Oíamos el constante ruido de la lluvia justo encima de nuestras cabezas. La hermana Pascale mojó otra rebanada de pan. El pan tierno se ablandó al contacto con el café. Con un golpe seco de sus mandíbulas, la hermana atrapó el extremo de la rebanada que amenazaba con caer. No dejaba traslucir ninguna extrañeza ante mis preguntas, solo una sorda ironía bajo sus palabras. Intenté romper este juego del doble sentido.

—Hermana, seamos claros. No me creo ni una palabra de esta historia del gorila. No tengo ninguna experiencia en la selva, pero sé que los gorilas son poco frecuentes en esta región. Creo que la muerte de Gomoun es una más de una serie de crímenes específicos que actualmente investigo.

—Joven, no sé de qué me habla. Antes tendría que explicarme quién es usted y lo que le ha traído aquí. Estamos a más de ciento cincuenta kilómetros de Bangui. Tuvo que andar cuatro días para llegar a este agujero de la selva. Imagino que usted no es ni un hombre del ejército francés, ni un ingeniero de minas, ni siquiera un prospector independiente. Si quiere mi colaboración, le aconsejo que se explique.

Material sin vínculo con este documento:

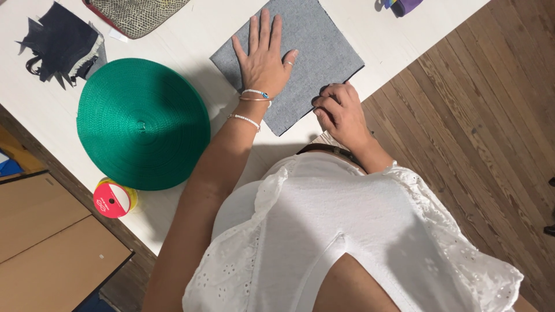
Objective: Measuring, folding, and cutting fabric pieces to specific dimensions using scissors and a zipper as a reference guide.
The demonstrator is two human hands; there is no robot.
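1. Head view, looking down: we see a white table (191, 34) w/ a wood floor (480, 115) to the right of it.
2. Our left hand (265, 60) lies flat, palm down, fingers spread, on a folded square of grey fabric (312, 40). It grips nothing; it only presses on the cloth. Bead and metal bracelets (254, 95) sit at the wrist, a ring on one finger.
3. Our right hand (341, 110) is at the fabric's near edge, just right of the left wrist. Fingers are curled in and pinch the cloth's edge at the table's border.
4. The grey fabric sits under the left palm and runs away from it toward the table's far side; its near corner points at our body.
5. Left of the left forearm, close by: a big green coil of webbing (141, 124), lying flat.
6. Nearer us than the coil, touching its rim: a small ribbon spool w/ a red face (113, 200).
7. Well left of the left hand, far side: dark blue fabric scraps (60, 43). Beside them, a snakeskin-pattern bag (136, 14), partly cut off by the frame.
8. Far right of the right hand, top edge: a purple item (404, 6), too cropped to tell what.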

En pocas palabras le resumí todas mis indagaciones. Le hablé de las cigüeñas y de los «accidentes» que habían jalonado mi ruta. Le hablé de la muerte de Rajko, hecho trizas por un oso salvaje. Le recordé el ataque fatal de un gorila a Philippe Böhm. Le describí las circunstancias de estas desapariciones y se las comparé con la de Gomoun. Nada dije del robo de los corazones, ni tampoco del sistema montado para llevarse los diamantes. Intentaba atraer la atención de la hermana sobre todas estas coincidencias.

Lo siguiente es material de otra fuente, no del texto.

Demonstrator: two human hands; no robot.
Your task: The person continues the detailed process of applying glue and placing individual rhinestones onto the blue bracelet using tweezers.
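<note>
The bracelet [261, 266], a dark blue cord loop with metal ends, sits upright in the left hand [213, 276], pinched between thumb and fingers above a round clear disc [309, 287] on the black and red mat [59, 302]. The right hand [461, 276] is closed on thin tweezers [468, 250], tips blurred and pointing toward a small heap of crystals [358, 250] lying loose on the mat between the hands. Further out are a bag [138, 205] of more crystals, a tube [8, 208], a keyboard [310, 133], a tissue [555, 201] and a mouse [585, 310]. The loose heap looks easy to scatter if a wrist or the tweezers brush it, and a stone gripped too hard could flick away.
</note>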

La misionera me miró fijamente con sus ojos azules e incrédulos. La lluvia continuaba golpeando la chapa del techo.

—Su historia no se sostiene, pero lo escucho. ¿Qué quiere preguntarme?

—¿Qué sabe usted sobre la muerte de Gomoun? ¿Vio usted el cuerpo?

—No. Está enterrada a varios kilómetros de aquí. Gomoun pertenecía a una familia nómada que viajaba hacia el sur.

—¿Le dijeron algo sobre el estado del cuerpo?

—¿Realmente hay que hablar de eso?

—Es esencial.

—Gomoun tenía un brazo y una pierna arrancados. Su torso estaba cubierto de heridas, de desgarros; el pecho abierto, y la caja torácica, destrozada. Los animales salvajes habían comenzado a devorar sus órganos.

—¿Qué animales?

—Los facoceros, animales salvajes sin duda. Los akas me hablaron de huellas de garras en el cuello, los senos y los brazos. ¿Cómo saberlo? Los pigmeos enterraron a la pequeña en su campamento; luego abandonaron el lugar para siempre jamás, como manda la tradición.

—¿El cuerpo no tenía otras huellas de mutilación?

La hermana Pascale tenía aún la taza de café entre las manos. Vaciló, luego aflojó la presión que ejercía sobre la porcelana. Vi que sus manos temblaban ligeramente. Bajó la voz y dijo:

—Sí… —Vaciló un momento y prosiguió—. Su sexo estaba exageradamente abierto.

—¿Quiere usted decir que fue violada?